### What is being asked:
Would you return the lines between the one holding "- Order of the" and the one holding "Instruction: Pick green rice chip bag", inclusive, and only those, exactly as they stand in the listing below?

### Dataset records:
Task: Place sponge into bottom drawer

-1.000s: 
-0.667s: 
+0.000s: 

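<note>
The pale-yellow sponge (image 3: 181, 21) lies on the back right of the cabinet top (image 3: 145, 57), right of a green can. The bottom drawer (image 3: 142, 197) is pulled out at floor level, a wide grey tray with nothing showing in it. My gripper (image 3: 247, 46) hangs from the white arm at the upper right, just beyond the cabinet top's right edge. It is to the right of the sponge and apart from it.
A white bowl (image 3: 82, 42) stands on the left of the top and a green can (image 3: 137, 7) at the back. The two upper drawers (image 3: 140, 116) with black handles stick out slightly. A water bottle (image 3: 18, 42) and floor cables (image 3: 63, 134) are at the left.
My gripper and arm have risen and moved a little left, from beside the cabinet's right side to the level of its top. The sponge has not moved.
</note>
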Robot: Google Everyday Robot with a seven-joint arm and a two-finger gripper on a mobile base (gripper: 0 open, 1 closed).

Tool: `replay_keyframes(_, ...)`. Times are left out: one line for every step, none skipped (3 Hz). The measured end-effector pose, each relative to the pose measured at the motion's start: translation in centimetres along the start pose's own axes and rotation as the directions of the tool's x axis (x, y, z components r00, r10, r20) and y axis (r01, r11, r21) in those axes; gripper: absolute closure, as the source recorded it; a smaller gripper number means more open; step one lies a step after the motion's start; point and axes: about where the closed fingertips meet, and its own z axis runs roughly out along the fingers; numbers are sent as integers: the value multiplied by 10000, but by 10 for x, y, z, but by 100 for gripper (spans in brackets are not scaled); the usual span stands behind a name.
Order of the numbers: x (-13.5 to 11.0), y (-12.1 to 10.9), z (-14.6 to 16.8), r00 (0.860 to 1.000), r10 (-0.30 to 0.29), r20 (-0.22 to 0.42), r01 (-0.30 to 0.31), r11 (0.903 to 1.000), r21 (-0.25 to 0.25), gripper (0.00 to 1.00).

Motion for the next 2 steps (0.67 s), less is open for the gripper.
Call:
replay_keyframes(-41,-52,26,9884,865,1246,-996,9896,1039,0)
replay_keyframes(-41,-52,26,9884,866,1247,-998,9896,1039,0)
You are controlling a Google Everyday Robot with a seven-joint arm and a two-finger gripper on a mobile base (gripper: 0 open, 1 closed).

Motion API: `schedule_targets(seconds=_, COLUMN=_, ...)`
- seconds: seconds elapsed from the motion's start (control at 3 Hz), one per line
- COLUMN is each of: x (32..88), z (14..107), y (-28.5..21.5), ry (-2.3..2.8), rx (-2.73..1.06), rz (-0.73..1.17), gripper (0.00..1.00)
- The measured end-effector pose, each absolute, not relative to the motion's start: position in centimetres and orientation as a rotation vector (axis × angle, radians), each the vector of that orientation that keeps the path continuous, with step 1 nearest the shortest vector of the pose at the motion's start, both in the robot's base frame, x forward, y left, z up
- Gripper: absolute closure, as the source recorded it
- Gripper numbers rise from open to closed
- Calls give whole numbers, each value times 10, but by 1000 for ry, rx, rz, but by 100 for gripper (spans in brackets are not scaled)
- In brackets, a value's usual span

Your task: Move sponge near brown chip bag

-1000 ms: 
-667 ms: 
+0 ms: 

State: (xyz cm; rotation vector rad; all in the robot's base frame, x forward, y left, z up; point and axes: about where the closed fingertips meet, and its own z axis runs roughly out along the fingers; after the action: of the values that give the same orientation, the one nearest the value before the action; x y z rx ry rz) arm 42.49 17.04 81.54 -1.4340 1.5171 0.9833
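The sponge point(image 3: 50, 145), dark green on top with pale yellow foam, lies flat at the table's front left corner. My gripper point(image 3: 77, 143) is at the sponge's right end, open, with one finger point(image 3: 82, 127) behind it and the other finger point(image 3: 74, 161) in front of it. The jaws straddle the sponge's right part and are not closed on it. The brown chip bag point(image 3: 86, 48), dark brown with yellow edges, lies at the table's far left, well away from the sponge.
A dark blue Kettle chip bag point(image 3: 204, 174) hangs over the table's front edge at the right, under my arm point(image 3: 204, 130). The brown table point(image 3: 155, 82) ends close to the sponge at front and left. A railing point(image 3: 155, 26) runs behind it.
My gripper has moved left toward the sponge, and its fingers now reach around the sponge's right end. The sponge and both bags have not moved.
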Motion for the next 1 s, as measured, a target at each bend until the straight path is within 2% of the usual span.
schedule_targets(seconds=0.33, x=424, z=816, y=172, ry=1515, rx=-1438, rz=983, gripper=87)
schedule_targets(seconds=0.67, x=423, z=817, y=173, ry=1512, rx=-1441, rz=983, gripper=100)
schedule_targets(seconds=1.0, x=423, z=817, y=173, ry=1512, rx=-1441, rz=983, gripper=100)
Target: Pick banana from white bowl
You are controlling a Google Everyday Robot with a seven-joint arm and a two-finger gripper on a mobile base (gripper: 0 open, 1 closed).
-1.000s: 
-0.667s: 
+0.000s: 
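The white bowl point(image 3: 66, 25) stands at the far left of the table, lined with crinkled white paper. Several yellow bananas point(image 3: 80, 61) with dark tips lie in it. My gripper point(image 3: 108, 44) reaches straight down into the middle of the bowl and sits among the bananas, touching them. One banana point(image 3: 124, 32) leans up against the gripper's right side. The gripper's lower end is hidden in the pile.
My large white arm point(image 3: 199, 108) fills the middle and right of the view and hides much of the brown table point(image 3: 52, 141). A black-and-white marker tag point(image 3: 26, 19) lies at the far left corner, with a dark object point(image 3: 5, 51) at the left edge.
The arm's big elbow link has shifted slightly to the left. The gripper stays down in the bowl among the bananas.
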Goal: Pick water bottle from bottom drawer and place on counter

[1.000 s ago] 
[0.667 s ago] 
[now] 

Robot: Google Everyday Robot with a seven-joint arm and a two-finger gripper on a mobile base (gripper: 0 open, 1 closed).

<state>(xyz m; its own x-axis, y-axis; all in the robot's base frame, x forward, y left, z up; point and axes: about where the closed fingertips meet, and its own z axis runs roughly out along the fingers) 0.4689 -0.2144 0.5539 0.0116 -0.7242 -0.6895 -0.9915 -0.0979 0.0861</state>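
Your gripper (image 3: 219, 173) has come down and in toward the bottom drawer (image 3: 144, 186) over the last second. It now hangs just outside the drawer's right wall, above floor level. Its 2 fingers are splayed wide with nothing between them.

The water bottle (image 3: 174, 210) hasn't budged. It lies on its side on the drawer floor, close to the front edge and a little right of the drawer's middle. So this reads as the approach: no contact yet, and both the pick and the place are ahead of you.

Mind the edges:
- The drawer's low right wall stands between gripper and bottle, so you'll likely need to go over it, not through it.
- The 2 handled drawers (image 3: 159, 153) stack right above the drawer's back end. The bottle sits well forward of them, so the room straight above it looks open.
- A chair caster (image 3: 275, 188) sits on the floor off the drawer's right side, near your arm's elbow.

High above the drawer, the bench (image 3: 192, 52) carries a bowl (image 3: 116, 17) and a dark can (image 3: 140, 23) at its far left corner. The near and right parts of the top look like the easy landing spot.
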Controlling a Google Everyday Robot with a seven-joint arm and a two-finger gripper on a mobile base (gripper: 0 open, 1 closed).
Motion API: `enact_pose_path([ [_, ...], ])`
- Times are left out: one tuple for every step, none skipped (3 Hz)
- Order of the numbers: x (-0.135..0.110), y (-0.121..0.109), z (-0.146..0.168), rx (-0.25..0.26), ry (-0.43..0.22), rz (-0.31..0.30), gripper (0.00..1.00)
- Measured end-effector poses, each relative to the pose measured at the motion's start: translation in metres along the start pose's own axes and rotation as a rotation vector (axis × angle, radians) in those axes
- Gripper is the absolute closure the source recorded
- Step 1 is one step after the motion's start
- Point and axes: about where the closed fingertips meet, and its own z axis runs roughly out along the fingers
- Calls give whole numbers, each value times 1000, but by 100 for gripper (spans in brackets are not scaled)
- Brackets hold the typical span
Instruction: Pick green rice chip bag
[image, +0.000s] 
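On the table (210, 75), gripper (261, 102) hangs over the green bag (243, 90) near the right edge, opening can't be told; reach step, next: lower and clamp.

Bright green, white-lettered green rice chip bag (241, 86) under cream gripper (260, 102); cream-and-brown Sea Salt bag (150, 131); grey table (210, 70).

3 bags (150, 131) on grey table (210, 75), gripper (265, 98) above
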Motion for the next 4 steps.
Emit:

### Your response:
- Order of the numbers: x (-0.135..0.110), y (-0.121..0.109), z (-0.146..0.168), rx (-0.25..0.26), ry (-0.43..0.22), rz (-0.31..0.30), gripper (0.00..1.00)
- Measured end-effector poses, each relative to the pose measured at the motion's start: translation in metres along the start pose's own axes and rotation as a rotation vector (axis × angle, radians) in those axes
- Gripper is the absolute closure the source recorded
- Step 1 is one step after the motion's start
- Point and axes: about where the closed fingertips meet, and its own z axis runs roughly out along the fingers
- Calls give whole numbers, each value times 1000, but by 100 for gripper (spans in brackets are not scaled)
- Brackets hold the typical span
Instruction: Pick green rice chip bag

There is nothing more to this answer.